Sebastians Gesicht tauchte vor ihrem inneren Auge auf. Seine billigen Ausreden. Die Art, wie er ihr das Gefühl gab, sie wäre die Schwierige, nur weil sie Ehrlichkeit wollte. Maeve bemerkte das Zucken in Erins Gesicht, bohrte aber nicht in der Wunde nach.
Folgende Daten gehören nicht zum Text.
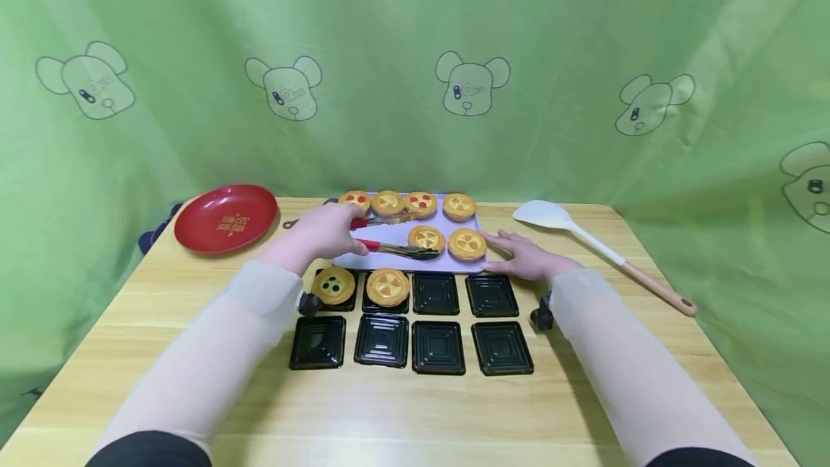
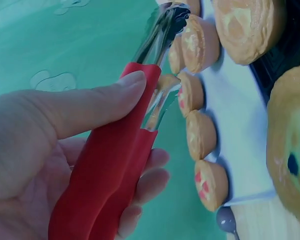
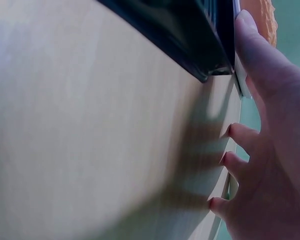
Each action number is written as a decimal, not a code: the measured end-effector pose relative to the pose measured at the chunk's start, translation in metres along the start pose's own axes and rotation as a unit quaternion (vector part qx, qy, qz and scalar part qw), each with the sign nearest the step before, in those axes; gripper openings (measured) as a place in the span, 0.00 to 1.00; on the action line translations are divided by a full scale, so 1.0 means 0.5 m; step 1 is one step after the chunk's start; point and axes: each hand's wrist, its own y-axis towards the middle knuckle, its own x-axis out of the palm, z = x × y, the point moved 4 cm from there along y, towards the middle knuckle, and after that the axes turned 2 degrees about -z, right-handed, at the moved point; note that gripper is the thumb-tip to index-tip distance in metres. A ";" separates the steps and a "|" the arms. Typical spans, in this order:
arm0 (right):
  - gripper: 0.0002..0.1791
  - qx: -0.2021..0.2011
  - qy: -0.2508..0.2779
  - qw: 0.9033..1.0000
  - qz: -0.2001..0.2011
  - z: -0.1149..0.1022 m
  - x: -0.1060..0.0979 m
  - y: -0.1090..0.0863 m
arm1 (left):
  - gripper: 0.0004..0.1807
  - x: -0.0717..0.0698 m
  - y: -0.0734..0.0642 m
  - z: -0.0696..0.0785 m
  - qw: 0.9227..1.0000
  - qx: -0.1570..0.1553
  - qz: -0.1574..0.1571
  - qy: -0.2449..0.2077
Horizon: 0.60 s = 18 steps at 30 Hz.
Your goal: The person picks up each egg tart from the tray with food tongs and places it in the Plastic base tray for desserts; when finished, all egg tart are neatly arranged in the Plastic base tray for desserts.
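My left hand [image 1: 323,234] grips red-handled metal tongs [image 2: 107,155], thumb on one arm and fingers curled round the other. Over a pale lavender tray [image 1: 371,262] the tongs' arms stand apart, their lower tip overlapping an egg tart [image 1: 426,237] with yellow pieces in the head view. Beside it sits a similar tart [image 1: 467,245] at the front right. My right hand [image 1: 527,258] lies spread at the tray's right front corner; its thumb [image 3: 255,40] is at the tray's edge and its fingertips [image 3: 233,131] touch the tabletop. Several more tarts, some red-topped, line the tray's back.
Before the tray stand two rows of square black plastic trays [image 1: 382,341]. Two at the back left hold a dark-dotted tart [image 1: 333,285] and a yellow tart [image 1: 387,287]. A red plate [image 1: 225,219] lies left, a white turner [image 1: 599,245] right. Green curtain hangs behind.
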 end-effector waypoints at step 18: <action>0.45 0.007 0.007 1.000 -0.006 0.003 0.001 -0.002 | 0.33 0.052 0.046 0.005 1.000 -0.014 -0.023 -0.001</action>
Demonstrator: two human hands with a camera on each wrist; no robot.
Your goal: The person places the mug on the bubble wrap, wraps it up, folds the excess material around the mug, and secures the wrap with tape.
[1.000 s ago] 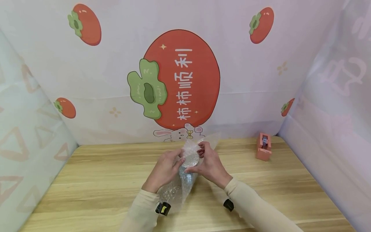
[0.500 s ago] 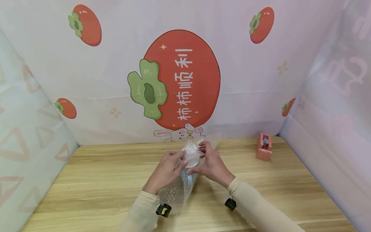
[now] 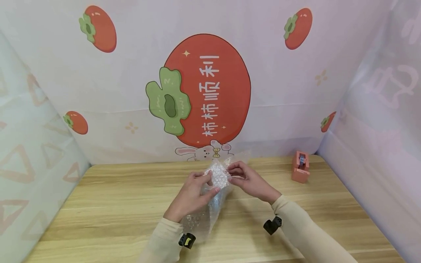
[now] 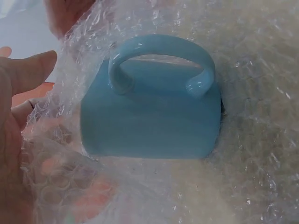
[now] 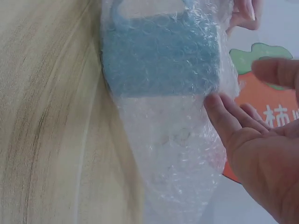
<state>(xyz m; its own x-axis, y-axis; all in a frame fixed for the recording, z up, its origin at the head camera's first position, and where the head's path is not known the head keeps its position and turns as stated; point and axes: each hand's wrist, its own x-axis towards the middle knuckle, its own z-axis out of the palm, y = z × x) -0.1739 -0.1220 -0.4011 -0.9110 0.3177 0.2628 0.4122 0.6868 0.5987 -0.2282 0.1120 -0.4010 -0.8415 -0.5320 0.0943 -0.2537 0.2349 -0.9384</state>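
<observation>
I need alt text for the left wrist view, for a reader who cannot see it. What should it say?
A light blue mug lies on its side, handle upward, inside clear bubble wrap that fills most of the picture. The left hand is at the left edge, its fingers against the wrap.

We see bright, even light with faint shadows; the head view bends at its edges, and both wrist views look soft, hazy and overexposed.
</observation>
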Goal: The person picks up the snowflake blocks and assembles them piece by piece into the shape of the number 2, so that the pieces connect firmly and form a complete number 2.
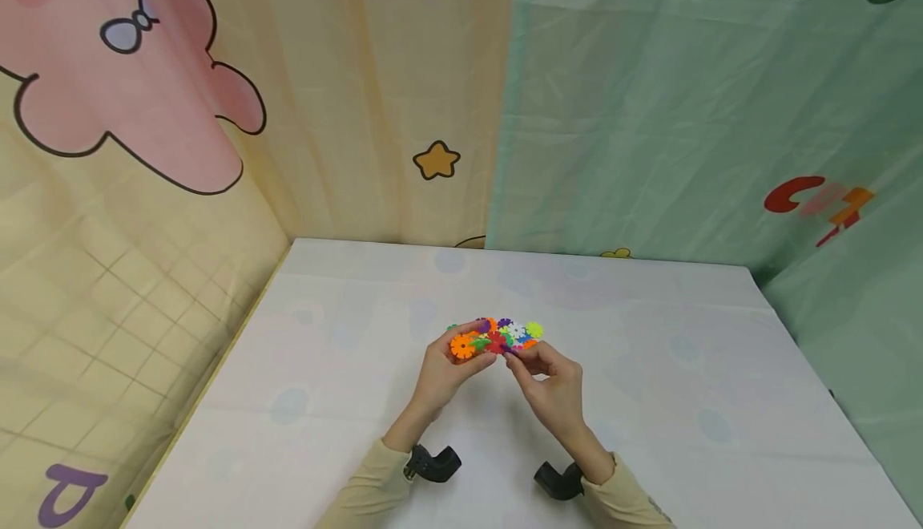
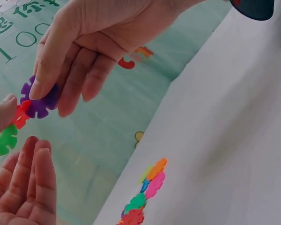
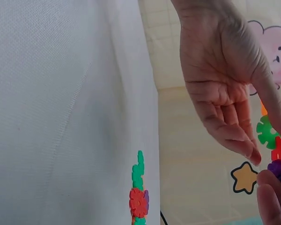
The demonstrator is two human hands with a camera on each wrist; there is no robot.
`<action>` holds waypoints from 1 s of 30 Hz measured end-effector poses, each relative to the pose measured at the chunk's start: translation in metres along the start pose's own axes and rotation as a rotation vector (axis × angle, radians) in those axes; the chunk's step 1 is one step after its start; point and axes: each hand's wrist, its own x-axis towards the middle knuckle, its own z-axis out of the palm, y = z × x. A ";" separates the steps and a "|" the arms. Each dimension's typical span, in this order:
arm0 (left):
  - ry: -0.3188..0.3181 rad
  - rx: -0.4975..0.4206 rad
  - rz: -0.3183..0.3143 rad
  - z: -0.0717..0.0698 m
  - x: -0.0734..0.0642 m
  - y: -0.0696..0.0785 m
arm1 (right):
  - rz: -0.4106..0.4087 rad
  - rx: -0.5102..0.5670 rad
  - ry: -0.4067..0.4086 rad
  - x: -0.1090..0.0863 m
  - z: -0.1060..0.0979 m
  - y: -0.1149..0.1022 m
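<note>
My left hand point(image 1: 440, 373) holds a short chain of notched plastic snowflake discs. An orange disc point(image 1: 464, 345) shows at its left end; a green disc point(image 3: 268, 132) and a small red disc point(image 2: 21, 115) come after it, near the left thumb. At the chain's other end, a purple disc point(image 2: 46, 104) meets the red one, and my right hand point(image 1: 555, 389) pinches it between thumb and fingers. Whether the purple disc is fully slotted in, I cannot tell. The hands are close together, above the table.
Beyond the hands, more joined discs lie on the white table point(image 1: 324, 401), among them a pink disc point(image 2: 154, 186) and a red-orange disc point(image 3: 138, 202). Printed curtains point(image 1: 404, 72) hang behind and beside the table. Black wrist mounts point(image 1: 436, 465) sit at both cuffs.
</note>
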 end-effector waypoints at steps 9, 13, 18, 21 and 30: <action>0.069 -0.047 -0.127 0.012 0.001 -0.017 | 0.002 0.024 0.021 0.000 0.004 0.001; 0.170 -0.107 -0.191 0.016 0.002 -0.024 | 0.028 0.076 -0.011 -0.002 0.005 0.003; 0.252 -0.189 -0.286 0.017 0.002 -0.023 | 0.063 0.091 -0.041 -0.003 0.006 0.004; 0.264 -0.249 -0.336 0.017 0.002 -0.023 | 0.054 0.064 -0.032 -0.003 0.006 0.005; 0.297 -0.306 -0.418 0.017 0.002 -0.024 | 0.038 0.024 -0.015 -0.003 0.006 0.009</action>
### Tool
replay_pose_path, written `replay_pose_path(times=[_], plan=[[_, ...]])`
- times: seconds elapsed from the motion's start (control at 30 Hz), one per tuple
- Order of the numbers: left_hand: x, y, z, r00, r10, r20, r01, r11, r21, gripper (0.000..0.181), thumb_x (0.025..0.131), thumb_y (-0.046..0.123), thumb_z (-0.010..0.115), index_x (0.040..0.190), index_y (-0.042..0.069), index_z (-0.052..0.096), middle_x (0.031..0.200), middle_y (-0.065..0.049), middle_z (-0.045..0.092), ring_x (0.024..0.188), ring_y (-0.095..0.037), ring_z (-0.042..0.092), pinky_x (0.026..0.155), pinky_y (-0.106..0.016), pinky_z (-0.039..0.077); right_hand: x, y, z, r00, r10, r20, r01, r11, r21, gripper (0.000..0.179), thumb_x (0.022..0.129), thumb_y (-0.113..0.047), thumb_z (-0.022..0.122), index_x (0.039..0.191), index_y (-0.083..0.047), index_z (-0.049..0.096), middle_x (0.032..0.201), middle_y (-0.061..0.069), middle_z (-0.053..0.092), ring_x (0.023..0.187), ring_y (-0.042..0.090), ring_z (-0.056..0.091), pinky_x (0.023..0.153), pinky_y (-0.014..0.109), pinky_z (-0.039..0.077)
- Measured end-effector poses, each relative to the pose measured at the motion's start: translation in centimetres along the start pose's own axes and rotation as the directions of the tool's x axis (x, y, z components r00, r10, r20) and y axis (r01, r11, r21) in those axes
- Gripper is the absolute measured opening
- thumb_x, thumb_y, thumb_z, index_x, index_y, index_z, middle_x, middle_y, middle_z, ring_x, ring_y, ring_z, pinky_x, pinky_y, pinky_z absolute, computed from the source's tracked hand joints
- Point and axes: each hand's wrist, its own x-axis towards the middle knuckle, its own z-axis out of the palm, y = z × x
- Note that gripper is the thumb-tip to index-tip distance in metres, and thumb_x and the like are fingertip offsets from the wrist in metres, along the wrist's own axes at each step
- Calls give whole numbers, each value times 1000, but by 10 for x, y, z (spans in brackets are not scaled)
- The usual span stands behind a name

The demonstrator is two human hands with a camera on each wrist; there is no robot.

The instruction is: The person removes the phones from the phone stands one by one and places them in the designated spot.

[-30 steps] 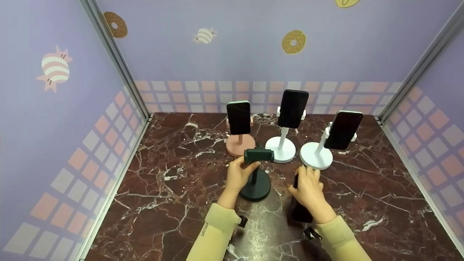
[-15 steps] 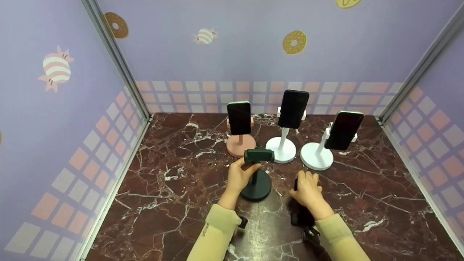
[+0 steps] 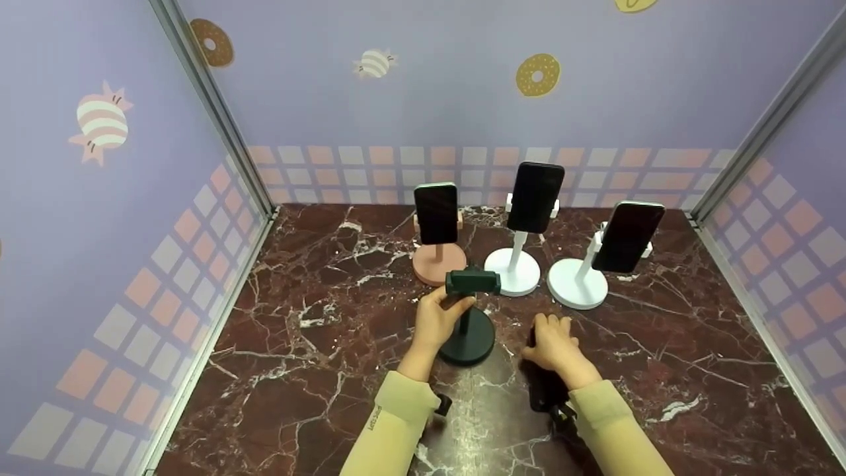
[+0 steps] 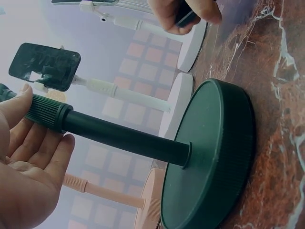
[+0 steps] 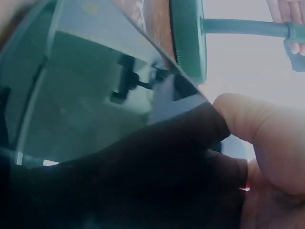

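A dark green phone stand (image 3: 472, 340) stands upright in front of me, its clamp at the top holding no phone. My left hand (image 3: 436, 322) grips the ribbed collar (image 4: 47, 112) on its stem, thumb on one side and fingers on the other. To the right of its round base, my right hand (image 3: 556, 345) holds a black smartphone (image 3: 543, 395) by its edges. In the right wrist view the phone's glossy screen (image 5: 100, 100) fills much of the picture, with the thumb (image 5: 238, 114) at its edge. Most of that hand's fingers are hidden there.
Behind stand a pink stand (image 3: 439, 266), a white stand (image 3: 512, 281) and another white stand (image 3: 576, 291), each with a phone clamped in it. The marble-patterned table (image 3: 317, 370) is enclosed by purple walls (image 3: 449, 99) at the back and sides.
My right hand has drawn slightly back and to the left with the smartphone. The left hand stays on the green stand, which has not moved.
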Motion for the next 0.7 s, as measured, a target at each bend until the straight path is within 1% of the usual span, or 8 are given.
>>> replay_pose_path(times=[0.07, 0.17, 0.3, 0.37, 0.47, 0.53, 0.6, 0.7], plan=[[0, -1, 0, 1000, -6, -2, 6, 1000, -5, 22, 87, 9, 80, 106, -2, 77, 102, -21, 78, 103, -37, 75, 92, -39, 62, 3, 2, 2, 1000, -5, 24, 5, 1000, -7, 47, 76, -22, 81, 105, 3, 52, 111, 29, 55, 116, 52, 42, 80, 73, 49], [0, -1, 1, 1000, -12, -5, 12, 1000, 7, 21, 87, 5, 79, 105, -5, 76, 101, -22, 77, 102, -38, 75, 91, -40, 62, 7, 4, 5, 998, -9, 59, 10, 1000, -18, 50, 77, -23, 80, 109, 4, 52, 113, 31, 55, 117, 52, 43, 83, 75, 48], [0, 2, 3, 1000, -26, -16, 27, 999, 34, 20, 87, 0, 78, 104, -9, 75, 99, -26, 76, 100, -42, 75, 91, -45, 61, 11, 6, 9, 995, -13, 102, 16, 1000, -26, 56, 78, -24, 78, 117, 6, 52, 119, 33, 54, 120, 53, 43, 88, 77, 46], [0, 7, 4, 999, -31, -19, 31, 999, 41, 19, 86, -1, 78, 103, -10, 74, 99, -28, 76, 100, -44, 74, 91, -48, 61, 12, 6, 10, 994, -18, 112, 21, 999, -26, 57, 79, -24, 77, 120, 7, 51, 120, 33, 54, 121, 53, 43, 89, 79, 45], [-2, 20, 2, 999, -34, -20, 35, 998, 44, 18, 87, -1, 78, 101, -11, 74, 98, -29, 75, 100, -45, 74, 90, -49, 61, 12, 6, 11, 993, -26, 114, 28, 999, -21, 56, 81, -23, 75, 121, 7, 51, 121, 33, 54, 121, 52, 43, 89, 79, 44], [-4, 29, 1, 999, -33, -21, 34, 999, 38, 17, 88, 0, 77, 100, -10, 74, 97, -29, 75, 98, -45, 74, 89, -47, 62, 12, 6, 11, 994, -33, 109, 35, 999, -15, 53, 82, -23, 74, 120, 6, 51, 119, 32, 55, 120, 52, 43, 87, 78, 45], [-6, 35, -1, 999, -33, -26, 34, 999, 36, 16, 88, 0, 77, 100, -9, 75, 97, -28, 76, 97, -44, 75, 87, -43, 63, 11, 6, 11, 994, -39, 102, 40, 999, -9, 50, 83, -23, 74, 118, 5, 51, 117, 32, 55, 118, 51, 43, 85, 76, 46], [-7, 40, -1, 999, -20, -38, 21, 999, 40, 15, 87, 1, 77, 99, -9, 75, 96, -26, 76, 94, -43, 75, 84, -41, 63, 10, 7, 12, 995, -45, 88, 46, 999, -5, 49, 83, -23, 74, 116, 4, 51, 115, 31, 54, 117, 50, 43, 83, 75, 46]])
Stattdessen nickte sie fest entschlossen. „Du überlebst das, Erin. Das hast du immer getan. Aber vielleicht ist es Zeit, nicht mehr nur zu überleben. Vielleicht solltest du dich verstecken. Nur für eine Weile. Irgendwo, wo die Luft kalt genug ist, um dich daran zu erinnern, dass du noch atmest.“

Erin hob eine Augenbraue. Ein Anflug eines Lächelns erreichte endlich ihre Lippen. „Verstecken? Du meinst … in der Wildnis verschwinden?“

Maeve lachte hell und klar, während sie ihren Kaffee anhob. „Nicht in der Wildnis. Mein Onkel – Alistair MacGregor – hat ein Häuschen in Schottland. Ein winziges Dorf namens Glenmorven. Es liegt eingeklemmt zwischen einem Wald und einem See. Dort ist es so still, dass man sein eigenes Herz schlagen hört.“ Sie beobachtete Erin genau. Der Vorschlag hing schwerelos im Raum. „Er ist fast nie dort. Ich dachte … vielleicht könntest du den Schlüssel gebrauchen.“

Erin starrte sie an. „Du glaubst, eine zugige Hütte in den Highlands ist das Heilmittel für ein ruiniertes Leben?“

Maeve zuckte mit den Schultern und lächelte ruhig. „Nein. Ich glaube nicht, dass es die Vergangenheit ungeschehen macht. Aber es gibt dir vielleicht den Raum, einfach zu sein, ohne dass dir jemand zusieht. Manchmal muss ein Neuanfang keine große Geste sein. Manchmal reicht ein anderer Ausblick.“

Erins Finger klammerten sich fester um die Tasse. Draußen verwischte der Regen die Welt weiterhin in graue Streifen. Doch drinnen fühlte sich die Luft zum ersten Mal seit Monaten wieder etwas leichter an.

Ein Funke Hoffnung. Klein. Zerbrechlich. Aber er war da.